On Mon, Mar 31, 2008 at 8:24 AM, <michael.dillon@bt.com> wrote:
Here is a little hint - most distributed applications in traditional jobsets, tend to work best when they are close together. Unless you can map those jobsets onto truly partitioned algorithms that work on local copy, this is a _non starter_.
Let's make it simple and say it in plain English. The users of services have made the decision that it is "good enough" to be a user of a service hosted in a data center that is remote from the client. Remote means in another building in the same city, or in another city.
Try reading for comprehension. The users of services have made the decision that it is good enough to be a user of a service hosted in a datacenter, and thanks to the wonders of AJAX and pipelining, you can even get snappy performance. What the users haven't signed up for is the massive amounts of scatter gathers that happen _behind_ the front end. Eg, I click on a web page to log in. The login process then kicks off a few authentication sessions with servers located halfway around the world. Then you do the data gathering, 2 phase locks, distributed file systems with the masters and lock servers all over the place. Your hellish user experience, let me SHOW YOU IT.
Now, given that context, many of these "good enough" applications will run just fine if the "data center" is no longer in one physical location, but distributed across many. Of course, as you point out, one should not be stupid when designing such distributed data centers or when setting up the applications in them.

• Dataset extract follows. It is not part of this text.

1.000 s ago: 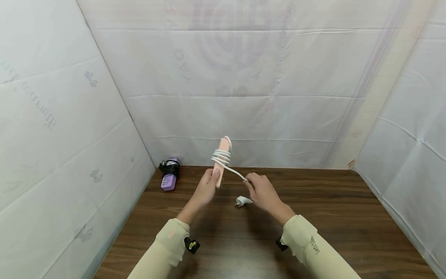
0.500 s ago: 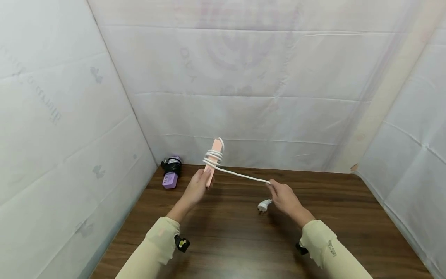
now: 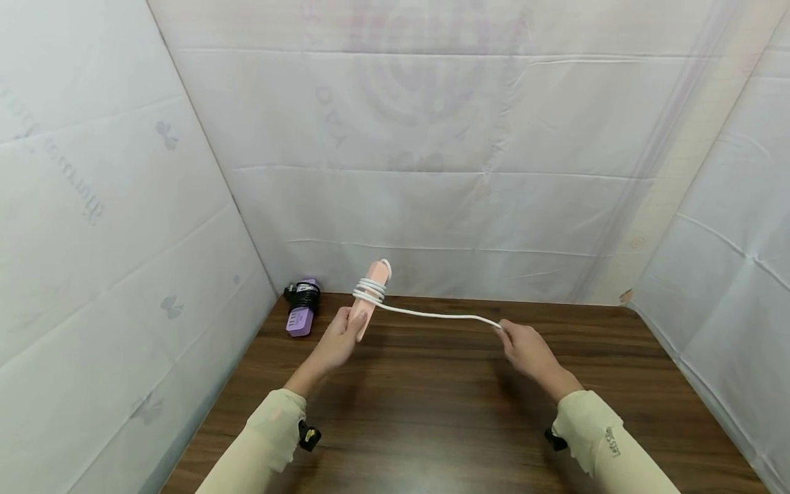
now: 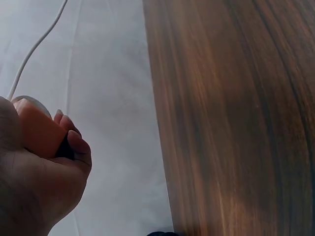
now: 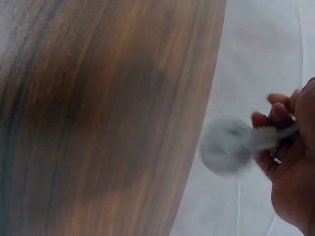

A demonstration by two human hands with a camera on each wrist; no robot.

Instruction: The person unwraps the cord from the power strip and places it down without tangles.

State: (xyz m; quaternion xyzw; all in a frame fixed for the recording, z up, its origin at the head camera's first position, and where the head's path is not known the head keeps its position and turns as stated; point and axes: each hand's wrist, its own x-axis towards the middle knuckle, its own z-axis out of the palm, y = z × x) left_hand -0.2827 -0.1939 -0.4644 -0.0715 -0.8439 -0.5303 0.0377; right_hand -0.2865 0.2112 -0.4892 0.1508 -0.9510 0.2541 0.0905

Other than that minor handwaving, we are all good. Turns out that desining such distributed datacenters and setting up applications that you just handwaved away is a bit harder than it looks. I eagerly await papers on distributed database transactions with cost estimates for a distributed datacenter model vs. a traditional model.
I would assume that every data center has local storage available using some protocol like iSCSI and probably over a separate network from the external client access. That right there solves most of your problems of traditional jobsets. And secondly, I am not suggesting that everybody should shut down big data centers or that every application should be hosted across several of these distributed data centers.
See above. That right there doesn't quite solve most of the problems of traditional jobsets but its kind of hard to hear with the wind in my ears.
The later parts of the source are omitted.